KDV Insurance Law Alert: New York’s Appellate Division Reaffirms Insurer Timing Requirements Under Insurance Law 3420
A recent decision in the New York State Appellate Division, First Department, further underscores the strict timing requirements that an insurer must follow when seeking to disclaim coverage for a bodily injury action under New York State Insurance Law § 3420(d). In Endurance American Specialty Insurance Company v. Utica First Insurance Company, No. 650703/13 (N.Y. App. Div. 1st Dep’t 2015), the Court reaffirmed the rule that where an insurer has a ground for disclaiming coverage that it knows to be valid, it cannot delay in issuing a disclaimer of coverage on that basis while investigating other potential disclaimer grounds. Interestingly, the Court held that these timing requirements applied even where the tendering party had not yet established its status as an insured on the subject policy of insurance.
New York State Insurance Law § 3420(d) requires an insurer to provide written notice to its insured “as soon as is reasonably possible” when denying coverage for a claim that involves “death or bodily injury.” Indeed, failure to timely notify the insured may result in the insurer’s waiver of its ability to disclaim coverage, depending on the basis of the disclaimer. Courts have previously held that while § 3420(d) requires timely notice of disclaimer based on an exclusion in a policy, it does not apply where the claim falls outside the scope of coverage under the policy, such as where the party seeking coverage is not actually an insured. Courts have also held that the timeliness of a disclaimer is measured from the time when the insurer first learns of the grounds for disclaimer.
In the Endurance case above, an employee of CFC Contractor Group (“CFC”), was injured during the course of his employment, resulting in a lawsuit brought against Adelphi Restoration Corp. (“Adelphi”), who in turn commenced a third-party action against CFC. On November 16, 2011, CFC’s insurer, Utica First Insurance Company (“Utica”), received notice of the accident and five days later, issued a disclaimer letter to CFC, denying coverage pursuant to the policy’s “employee exclusion,” which excluded coverage for bodily injuries sustained by employees of any insured. Utica specifically stated in its disclaimer that the “employee exclusion” barred coverage for “all parties” to the underlying lawsuit. Although Utica copied Adelphi’s insurer, Endurance American Specialty Insurance Company (“Endurance”), on the disclaimer, it did not directly notify Adelphi.
On May 10, 2012, Endurance tendered Adelphi’s defense and indemnity to Utica, on the ground that Adelphi was an additional insured under Utica’s policy.
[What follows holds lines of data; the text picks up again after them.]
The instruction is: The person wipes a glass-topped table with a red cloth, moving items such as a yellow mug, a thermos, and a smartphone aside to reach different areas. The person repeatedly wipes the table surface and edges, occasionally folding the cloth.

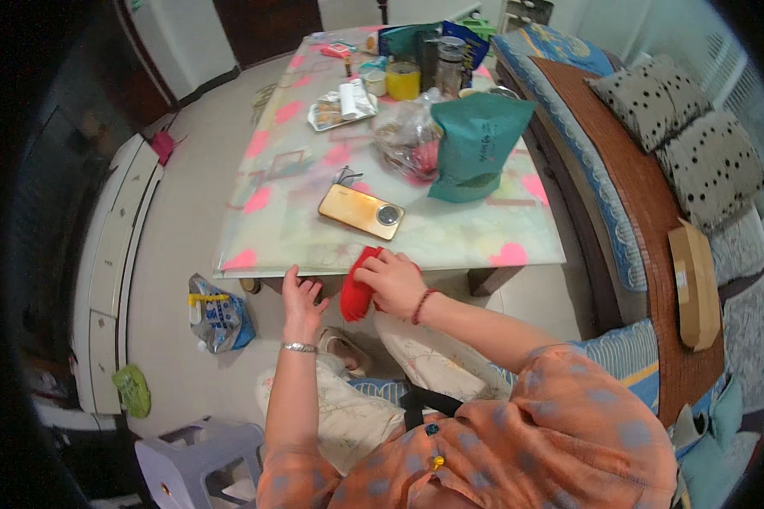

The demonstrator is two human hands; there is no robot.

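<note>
My right hand [395, 280], with a red bracelet at the wrist, grips a folded red cloth-like item [356, 296] at the table's near edge. Part of the red item is hidden under my fingers. To its left, my left hand [302, 299] is raised palm up beside the edge, fingers apart and holding nothing. A gold smartphone [353, 209] lies back side up on the table [274, 238], just beyond my hands. Behind the phone rests a pair of eyeglasses [348, 176].
A teal pouch [481, 146] stands at the right beside a clear plastic bag [407, 140]. Farther back are a white tray [321, 121], a yellow container [403, 81] and a glass bottle [450, 63]. A blue bag [223, 324] and grey stool [197, 439] occupy the floor at left.
</note>
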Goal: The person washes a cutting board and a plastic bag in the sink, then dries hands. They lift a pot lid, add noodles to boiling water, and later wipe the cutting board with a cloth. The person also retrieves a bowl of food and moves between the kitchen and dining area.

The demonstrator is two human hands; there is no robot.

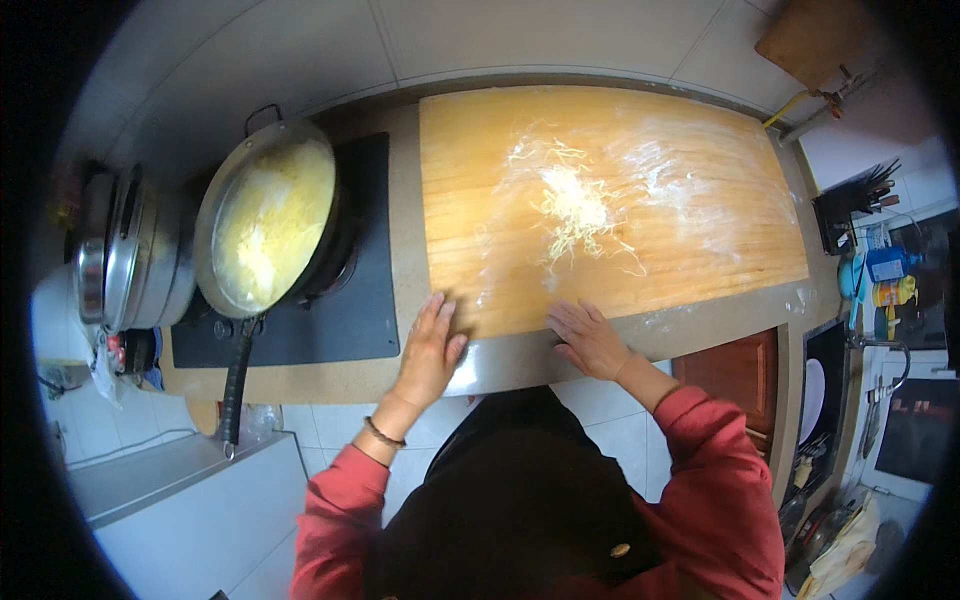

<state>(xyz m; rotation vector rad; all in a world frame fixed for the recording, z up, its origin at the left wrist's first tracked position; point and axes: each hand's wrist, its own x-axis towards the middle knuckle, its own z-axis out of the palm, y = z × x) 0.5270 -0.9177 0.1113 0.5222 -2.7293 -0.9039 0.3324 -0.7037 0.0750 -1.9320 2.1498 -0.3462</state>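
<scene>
Both of my hands hold nothing. My left hand (429,351) is at the near left corner of a large wooden board (480,135), its thumb apart from the fingers. Along the board's near edge lies my right hand (589,341), fingers stretched forward and thumb apart. A loose heap of thin, pale noodle strands (577,210) rests around the middle of the board, beyond my right hand and touched by neither hand. White powder, apparently flour (667,176), is smeared over the wood, mostly right of the strands.
Left of the board, a long-handled wok (311,161) with a yellowish inside stands over a black cooktop (360,300); its handle (238,382) juts past the counter. Stacked metal pots (150,255) are farther left. A knife block (832,217), bottles (889,265) and a sink (825,337) are at right.
</scene>
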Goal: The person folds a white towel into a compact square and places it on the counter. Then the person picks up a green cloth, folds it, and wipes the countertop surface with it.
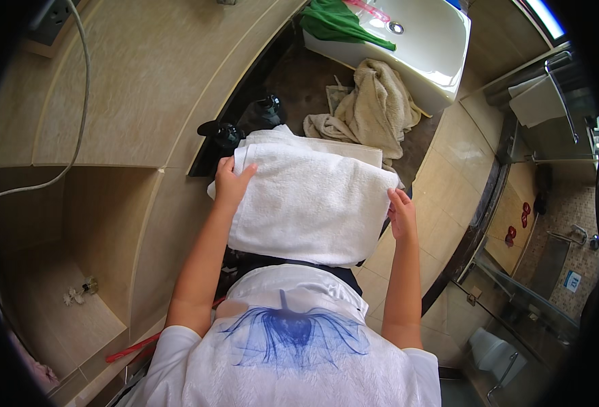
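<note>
A white terry towel [312,208] is spread between my hands in front of my waist, folded into a rough rectangle. My left hand [233,180] grips its far left corner, thumb on top and fingers behind. At the right edge, my right hand [401,211] pinches the towel near its far corner. Beneath the far edge shows another folded white cloth [340,148] on the dark countertop [297,76]. Just beyond it, a crumpled beige towel [376,107] lies against the sink.
A white sink [421,46] has a green cloth [337,25] over its rim and a pink handled item [368,9] inside. Two dark bottles, a pump bottle [223,133] and another bottle [269,108], stand beyond my left hand. A cable [83,102] hangs along the left wall.
</note>
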Demonstrator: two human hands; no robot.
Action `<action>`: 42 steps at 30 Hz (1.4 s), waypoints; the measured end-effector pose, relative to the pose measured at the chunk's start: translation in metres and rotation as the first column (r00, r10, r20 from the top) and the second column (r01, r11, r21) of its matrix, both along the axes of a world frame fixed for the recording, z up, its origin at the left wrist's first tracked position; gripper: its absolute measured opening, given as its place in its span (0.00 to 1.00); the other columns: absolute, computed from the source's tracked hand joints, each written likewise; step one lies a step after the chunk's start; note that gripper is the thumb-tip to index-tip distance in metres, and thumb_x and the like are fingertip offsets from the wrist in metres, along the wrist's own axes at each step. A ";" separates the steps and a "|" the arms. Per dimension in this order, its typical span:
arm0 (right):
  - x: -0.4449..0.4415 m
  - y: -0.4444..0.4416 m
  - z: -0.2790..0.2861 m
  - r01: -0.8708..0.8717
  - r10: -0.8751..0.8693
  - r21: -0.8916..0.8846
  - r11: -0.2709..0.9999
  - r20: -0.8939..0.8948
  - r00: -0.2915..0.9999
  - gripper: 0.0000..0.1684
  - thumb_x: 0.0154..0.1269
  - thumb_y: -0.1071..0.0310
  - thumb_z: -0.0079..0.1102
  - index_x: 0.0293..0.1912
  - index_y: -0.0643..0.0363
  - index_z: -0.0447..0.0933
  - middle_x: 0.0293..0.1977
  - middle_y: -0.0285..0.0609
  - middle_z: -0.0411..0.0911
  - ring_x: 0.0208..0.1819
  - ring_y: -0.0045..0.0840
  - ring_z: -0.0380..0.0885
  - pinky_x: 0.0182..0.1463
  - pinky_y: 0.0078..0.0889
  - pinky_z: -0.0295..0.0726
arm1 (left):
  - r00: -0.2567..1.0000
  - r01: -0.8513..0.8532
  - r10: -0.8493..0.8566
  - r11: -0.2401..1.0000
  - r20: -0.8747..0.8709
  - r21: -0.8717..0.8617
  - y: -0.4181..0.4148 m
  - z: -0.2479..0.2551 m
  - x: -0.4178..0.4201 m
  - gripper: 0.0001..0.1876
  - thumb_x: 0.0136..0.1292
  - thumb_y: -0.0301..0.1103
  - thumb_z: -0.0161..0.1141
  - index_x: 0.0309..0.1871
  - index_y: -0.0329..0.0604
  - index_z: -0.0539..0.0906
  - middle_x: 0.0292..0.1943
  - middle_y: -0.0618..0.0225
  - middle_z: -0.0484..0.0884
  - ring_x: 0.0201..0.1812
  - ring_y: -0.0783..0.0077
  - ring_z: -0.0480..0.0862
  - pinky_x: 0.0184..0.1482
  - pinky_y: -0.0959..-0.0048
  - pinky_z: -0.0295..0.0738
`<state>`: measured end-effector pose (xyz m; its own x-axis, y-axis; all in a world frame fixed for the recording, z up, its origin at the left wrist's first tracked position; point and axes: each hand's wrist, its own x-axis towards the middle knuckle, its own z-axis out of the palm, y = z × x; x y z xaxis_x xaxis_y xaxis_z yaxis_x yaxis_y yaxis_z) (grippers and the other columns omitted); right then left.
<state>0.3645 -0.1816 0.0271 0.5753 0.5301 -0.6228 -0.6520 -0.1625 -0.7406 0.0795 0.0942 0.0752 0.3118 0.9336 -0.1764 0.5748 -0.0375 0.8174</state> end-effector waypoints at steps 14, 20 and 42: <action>-0.016 0.020 -0.010 0.009 -0.046 0.119 0.993 0.314 0.948 0.20 0.58 0.75 0.63 0.51 0.61 0.75 0.44 0.35 0.79 0.44 0.19 0.76 0.50 0.23 0.72 | 0.984 0.005 0.050 0.953 0.171 -0.304 0.004 0.026 0.011 0.31 0.48 0.31 0.73 0.56 0.37 0.73 0.46 0.61 0.80 0.46 0.69 0.79 0.51 0.71 0.74; -0.013 0.014 0.003 0.026 -0.065 0.157 0.987 0.248 0.967 0.20 0.60 0.75 0.60 0.52 0.62 0.72 0.45 0.36 0.78 0.45 0.19 0.76 0.51 0.24 0.73 | 0.958 0.066 -0.007 0.978 0.286 -0.197 -0.007 0.026 0.000 0.19 0.51 0.26 0.70 0.46 0.41 0.75 0.41 0.70 0.79 0.41 0.76 0.78 0.48 0.76 0.72; -0.049 -0.002 -0.021 0.046 0.236 -0.375 0.926 0.668 0.706 0.32 0.54 0.65 0.69 0.55 0.63 0.66 0.43 0.43 0.71 0.41 0.25 0.71 0.45 0.28 0.73 | 0.997 -0.017 0.033 0.978 -0.072 0.210 -0.036 -0.026 -0.063 0.31 0.52 0.40 0.72 0.55 0.35 0.70 0.49 0.56 0.74 0.50 0.60 0.75 0.52 0.65 0.71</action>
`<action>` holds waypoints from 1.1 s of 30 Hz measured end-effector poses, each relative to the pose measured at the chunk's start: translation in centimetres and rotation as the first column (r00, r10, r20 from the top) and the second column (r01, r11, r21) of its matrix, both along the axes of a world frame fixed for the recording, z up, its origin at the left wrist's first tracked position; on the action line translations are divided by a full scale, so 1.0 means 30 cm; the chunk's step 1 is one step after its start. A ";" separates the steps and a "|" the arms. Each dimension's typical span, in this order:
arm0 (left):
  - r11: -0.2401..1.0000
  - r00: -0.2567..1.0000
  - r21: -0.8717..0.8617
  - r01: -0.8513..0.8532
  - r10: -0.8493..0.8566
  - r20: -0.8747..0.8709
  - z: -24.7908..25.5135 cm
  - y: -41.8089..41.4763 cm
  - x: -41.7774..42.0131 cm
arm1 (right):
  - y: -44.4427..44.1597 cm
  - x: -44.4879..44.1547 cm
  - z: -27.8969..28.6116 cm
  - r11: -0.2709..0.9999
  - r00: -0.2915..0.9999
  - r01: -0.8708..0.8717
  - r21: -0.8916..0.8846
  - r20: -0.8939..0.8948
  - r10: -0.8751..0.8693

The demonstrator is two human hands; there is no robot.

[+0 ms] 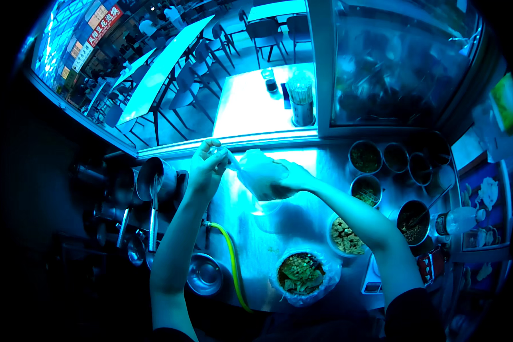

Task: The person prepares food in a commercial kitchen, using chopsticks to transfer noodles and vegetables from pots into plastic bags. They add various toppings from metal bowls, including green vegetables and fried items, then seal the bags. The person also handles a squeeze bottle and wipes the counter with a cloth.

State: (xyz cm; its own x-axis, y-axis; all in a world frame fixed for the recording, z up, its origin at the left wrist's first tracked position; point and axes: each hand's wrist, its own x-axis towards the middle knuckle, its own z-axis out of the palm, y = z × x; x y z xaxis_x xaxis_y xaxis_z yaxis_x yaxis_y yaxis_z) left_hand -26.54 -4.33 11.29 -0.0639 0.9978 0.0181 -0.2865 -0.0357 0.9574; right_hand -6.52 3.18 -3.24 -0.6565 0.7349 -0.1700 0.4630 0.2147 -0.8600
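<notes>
Raised over the far part of the steel counter (256, 256), my left hand (210, 160) pinches the twisted end of a translucent plastic bag (258, 173). My right hand (293, 177) holds the same bag around its body from the right side; part of its fingers is hidden by the bag, and what lies inside cannot be made out. Nearer to me, a bowl lined with a plastic bag holds food topped with chopped greens (301, 273). A round tub of light brown chunks (346, 237) stands partly behind my right forearm.
Metal pots of ingredients (365, 157) and a plastic bottle (457, 221) stand right; a kitchen scale (372, 280) is under my right arm. Left are saucepans (156, 179), a steel bowl (204, 274) and a yellow-green hose (232, 260). A window ledge (256, 139) borders the far side.
</notes>
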 end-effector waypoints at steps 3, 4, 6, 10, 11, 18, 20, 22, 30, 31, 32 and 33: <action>0.998 0.997 -0.030 -0.054 0.052 -0.056 -0.043 0.015 -0.011 | 0.003 -0.045 -0.045 0.996 0.996 0.069 -0.054 0.056 -0.066; 0.998 0.996 -0.032 -0.050 0.048 -0.081 -0.056 0.029 -0.010 | 0.006 -0.065 -0.056 0.995 0.995 0.074 -0.068 0.077 -0.069; 0.997 0.992 -0.056 -0.053 0.046 -0.114 -0.105 0.049 -0.010 | 0.010 -0.120 -0.080 0.992 0.991 0.079 -0.096 0.117 -0.068; 0.982 0.977 -0.157 -0.102 0.069 -0.199 -0.267 0.054 -0.009 | -0.010 -0.171 -0.189 0.991 1.000 0.020 -0.134 -0.015 -0.022; 0.975 0.974 -0.177 -0.132 0.094 -0.207 -0.299 0.045 -0.010 | -0.012 -0.168 -0.221 0.998 0.996 -0.005 -0.070 -0.084 -0.001; 0.978 0.969 -0.132 -0.160 0.130 -0.210 -0.381 0.029 -0.070 | -0.096 -0.162 -0.296 0.890 0.890 -0.306 0.337 0.433 0.143; 0.983 0.943 -0.108 -0.145 0.104 -0.315 -0.373 0.035 -0.056 | -0.112 -0.162 -0.322 0.766 0.852 -0.390 0.510 0.516 0.090; 0.988 0.895 -0.079 -0.136 0.088 -0.437 -0.362 0.056 -0.027 | -0.094 -0.159 -0.342 0.718 0.940 -0.229 0.657 0.340 -0.011; 0.941 -0.072 0.277 0.192 0.295 -0.953 -0.294 -0.069 -0.046 | -0.299 0.183 -0.088 0.864 0.997 0.001 0.503 -0.072 0.040; 0.878 -0.152 0.401 0.261 0.447 -0.881 -0.282 -0.076 -0.035 | -0.356 0.259 -0.040 0.887 0.993 0.044 0.460 -0.120 0.013; 0.883 -0.081 0.426 0.195 0.447 -0.891 -0.263 -0.098 -0.022 | -0.420 0.335 0.007 0.950 0.995 0.073 0.304 -0.083 -0.050; 0.884 -0.004 0.447 0.132 0.452 -0.892 -0.252 -0.122 -0.005 | -0.493 0.417 0.036 0.982 0.993 0.120 0.146 -0.033 -0.117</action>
State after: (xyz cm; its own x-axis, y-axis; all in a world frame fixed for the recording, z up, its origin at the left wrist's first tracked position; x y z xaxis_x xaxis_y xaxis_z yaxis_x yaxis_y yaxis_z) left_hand -26.67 -7.98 3.72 0.1501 0.8515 0.5023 0.9454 -0.2723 0.1791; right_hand 5.99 -11.62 -2.15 -0.5658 0.8236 -0.0393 0.4722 0.2846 -0.8343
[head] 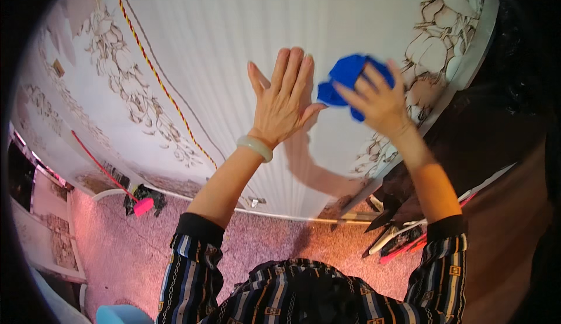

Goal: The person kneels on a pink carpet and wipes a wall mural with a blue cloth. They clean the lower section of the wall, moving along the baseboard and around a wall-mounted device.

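My left hand, with a pale bangle at its wrist, lies flat against the patterned white wall. Its little finger and thumb are spread, and the thumb tip meets the near edge of a blue cloth. That cloth is bunched and lies against the wall under my right hand. The right fingers are blurred and bent over the cloth, covering part of it. Both forearms reach up from dark, patterned sleeves.
A twisted red-and-yellow cord hangs down the wall at left. On the carpet, a pink-headed tool with a red handle leans by a black bag. Long-handled items lie at right beside dark sheeting. A light-blue object is at lower left.
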Available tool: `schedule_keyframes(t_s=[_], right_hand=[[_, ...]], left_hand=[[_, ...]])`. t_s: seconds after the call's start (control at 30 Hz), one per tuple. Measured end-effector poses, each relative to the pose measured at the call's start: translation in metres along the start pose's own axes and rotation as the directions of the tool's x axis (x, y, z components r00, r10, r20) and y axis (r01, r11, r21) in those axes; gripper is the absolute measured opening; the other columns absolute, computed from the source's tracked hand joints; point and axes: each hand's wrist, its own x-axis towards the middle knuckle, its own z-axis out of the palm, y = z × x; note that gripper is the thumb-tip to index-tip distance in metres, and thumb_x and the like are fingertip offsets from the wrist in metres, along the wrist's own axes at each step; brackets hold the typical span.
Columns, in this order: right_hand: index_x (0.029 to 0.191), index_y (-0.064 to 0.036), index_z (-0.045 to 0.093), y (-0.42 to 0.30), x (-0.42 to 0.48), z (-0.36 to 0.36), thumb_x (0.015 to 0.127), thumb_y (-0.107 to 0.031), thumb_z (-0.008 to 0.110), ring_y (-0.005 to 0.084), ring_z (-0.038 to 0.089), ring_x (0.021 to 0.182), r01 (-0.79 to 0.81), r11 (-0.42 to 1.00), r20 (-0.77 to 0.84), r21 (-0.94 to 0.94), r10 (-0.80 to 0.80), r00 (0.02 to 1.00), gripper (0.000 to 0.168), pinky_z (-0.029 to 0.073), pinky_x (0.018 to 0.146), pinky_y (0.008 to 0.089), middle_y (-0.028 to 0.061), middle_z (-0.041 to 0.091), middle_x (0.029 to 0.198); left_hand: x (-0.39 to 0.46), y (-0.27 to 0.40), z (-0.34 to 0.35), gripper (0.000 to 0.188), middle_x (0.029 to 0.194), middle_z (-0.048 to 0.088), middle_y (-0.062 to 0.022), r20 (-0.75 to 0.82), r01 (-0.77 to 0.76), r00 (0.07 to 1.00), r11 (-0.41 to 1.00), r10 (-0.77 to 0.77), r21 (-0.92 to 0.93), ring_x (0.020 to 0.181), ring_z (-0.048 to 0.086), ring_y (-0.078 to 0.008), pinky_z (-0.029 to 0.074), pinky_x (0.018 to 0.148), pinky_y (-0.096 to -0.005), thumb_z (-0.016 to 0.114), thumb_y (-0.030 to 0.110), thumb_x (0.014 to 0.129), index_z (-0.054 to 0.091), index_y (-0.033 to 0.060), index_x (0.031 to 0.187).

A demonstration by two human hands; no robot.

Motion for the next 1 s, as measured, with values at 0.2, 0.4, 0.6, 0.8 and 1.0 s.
schedule_keyframes(t_s=[0.2,0.4,0.6,0.8,1.0], right_hand=[[0.131,-0.027,0.059,0.044,0.034,-0.004,0.074,-0.027,0.076,0.0304,0.051,0.116,-0.401,0.896,-0.291,-0.189,0.339,0.895,0.059,0.033,0.103,0.0562,0.0055,0.058,0.11],[0.131,-0.027,0.058,0.031,0.046,0.01,0.075,-0.026,0.076,0.0332,0.051,0.115,-0.486,0.873,-0.393,-0.034,0.435,0.81,0.059,0.034,0.104,0.0525,0.007,0.057,0.108],[0.13,-0.025,0.061,-0.014,0.01,0.011,0.073,-0.013,0.072,0.0292,0.05,0.119,-0.141,0.99,-0.113,0.032,0.143,0.983,0.059,0.035,0.106,0.0516,0.0066,0.053,0.113],[0.136,-0.022,0.055,0.017,-0.007,-0.008,0.085,-0.032,0.064,0.0311,0.054,0.111,-0.126,0.971,-0.093,-0.205,0.109,0.99,0.053,0.028,0.107,0.0599,0.0096,0.057,0.107],[0.142,-0.014,0.045,0.001,-0.004,0.004,0.085,-0.035,0.063,0.0412,0.052,0.112,-0.537,0.82,-0.21,-0.199,0.5,0.84,0.063,0.025,0.107,0.0612,0.0185,0.058,0.115]], left_hand=[[-0.006,-0.007,-0.005,0.095,0.159,0.02,-0.0137,0.019,-0.023,1.0,1.0,0.023,-0.002,0.148,0.016,-0.0302,-0.006,0.108,-0.0686,0.048,0.068,0.085,0.023,0.0062,0.152],[-0.006,-0.004,-0.005,0.099,0.159,0.018,-0.0144,0.021,-0.03,0.999,0.999,0.031,-0.025,0.148,0.014,-0.0313,0.003,0.103,-0.076,0.052,0.068,0.081,0.023,0.0053,0.152],[0.0,0.006,-0.009,0.101,0.158,0.019,-0.0152,0.04,-0.017,0.999,0.999,0.018,-0.048,0.147,0.013,-0.0325,0.008,0.1,-0.0785,0.063,0.06,0.075,0.026,0.0046,0.15],[-0.001,0.01,-0.01,0.099,0.156,0.021,-0.0181,0.045,0.005,0.999,0.999,-0.007,0.038,0.145,0.015,-0.0369,0.016,0.096,-0.0822,0.069,0.052,0.073,0.029,-0.0001,0.147],[0.009,0.028,-0.019,0.092,0.156,0.017,-0.0206,0.102,0.071,0.992,0.996,-0.076,0.057,0.145,0.012,-0.0388,0.018,0.096,-0.0822,0.069,0.042,0.079,0.026,-0.002,0.147]])
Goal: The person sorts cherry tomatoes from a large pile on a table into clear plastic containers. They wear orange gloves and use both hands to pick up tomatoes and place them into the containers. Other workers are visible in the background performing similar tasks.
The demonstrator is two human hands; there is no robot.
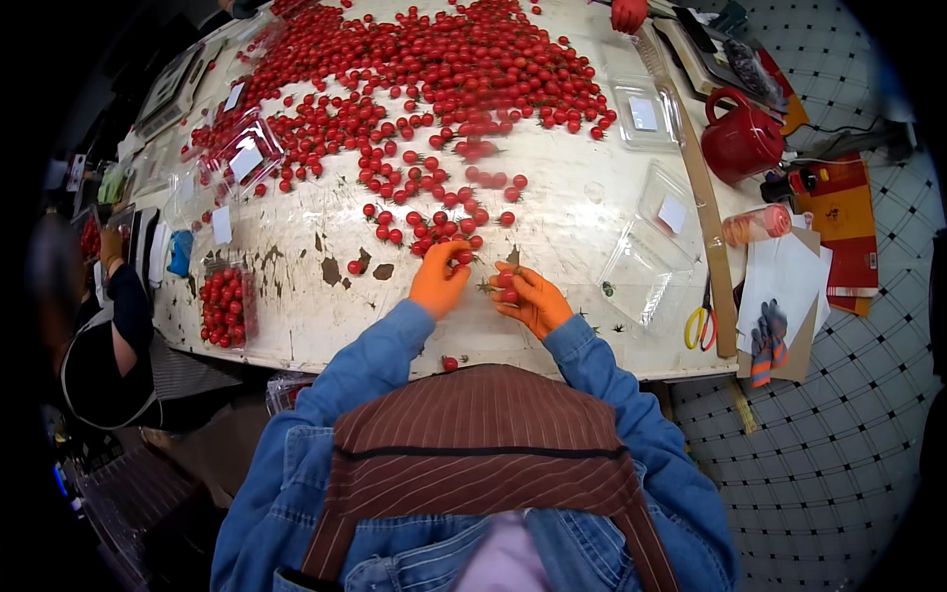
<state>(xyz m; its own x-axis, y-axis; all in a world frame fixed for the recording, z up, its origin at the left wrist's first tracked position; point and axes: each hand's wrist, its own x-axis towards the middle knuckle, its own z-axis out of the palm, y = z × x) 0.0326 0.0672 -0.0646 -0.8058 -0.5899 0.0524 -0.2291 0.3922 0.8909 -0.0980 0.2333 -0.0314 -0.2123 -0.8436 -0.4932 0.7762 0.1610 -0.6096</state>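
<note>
Red cherry tomatoes (510, 59) with green calyxes lie heaped over the far part of a worn white table (311, 348) and thin out towards me. My left hand (440, 281), in an orange glove, has its thumb and fingertips around a cherry tomato (464, 257) at the near edge of the spread. My right hand (538, 300), gloved in orange too, holds cherry tomatoes (508, 285) in its curled fingers. One loose tomato (450, 363) lies by the table edge in front of my apron. A clear plastic punnet (250, 311) filled with tomatoes stands at the left.
Clear clamshell boxes (644, 277) lie on the right, near yellow-and-red handled scissors (701, 325) and a wooden strip (714, 266). Beyond are a red pitcher (743, 140) and a pink-lidded jar (758, 224). A person (111, 325) works at the left; another's red-gloved hand (629, 15) shows at the top.
</note>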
The Utica policy contained an additional insured endorsement providing coverage for entities for which CFC was required to procure additional insured coverage under a written agreement. However, Endurance did not provide a copy of the written contract that purportedly triggered additional insured coverage for Adelphi, and Utica did not respond to Endurance’s tender. On January 25, 2013, Endurance again wrote to Utica, this time providing a copy of the written contract. One day after receiving a copy of the contract, Utica disclaimed coverage to Adelphi based on the foregoing “employee exclusion.”
In holding that Utica’s disclaimer was untimely under New York Insurance Law § 3420(d), the Court noted that Utica knew, at the time it disclaimed coverage to CFC in 2011, that the “employee exclusion” barred coverage for all parties, yet it waited until 2013 to inform Adelphi. The fact that Utica attributed the delay to its investigation of whether Adelphi was an additional insured on its policy did not alter the Court’s conclusion. In this regard, the Court reasoned that Utica could not delay disclaiming coverage to Adelphi on the applicability of the “employee exclusion” while it was investigating another possible basis for disclaiming coverage. In addition, the Court noted that Utica’s notice to Endurance in 2011 did not constitute notice to Adelphi, as the statute requires that an insurer provide notice “to the insured.”
The Court’s decision here reemphasizes the importance for insurers to promptly respond to tenders of defense and indemnity in bodily injury actions if they believe that an exclusion may apply as a bar to coverage. Further, even if the insurer believes a non-waivable defense may apply as a bar to coverage, based on the holding in Endurance, it would be best practices for that insurer to also include a reservation of rights section in the disclaimer letter on that potential other coverage defense rather than wait until its investigation is concluded and risk waiving such defense based on a timing issue.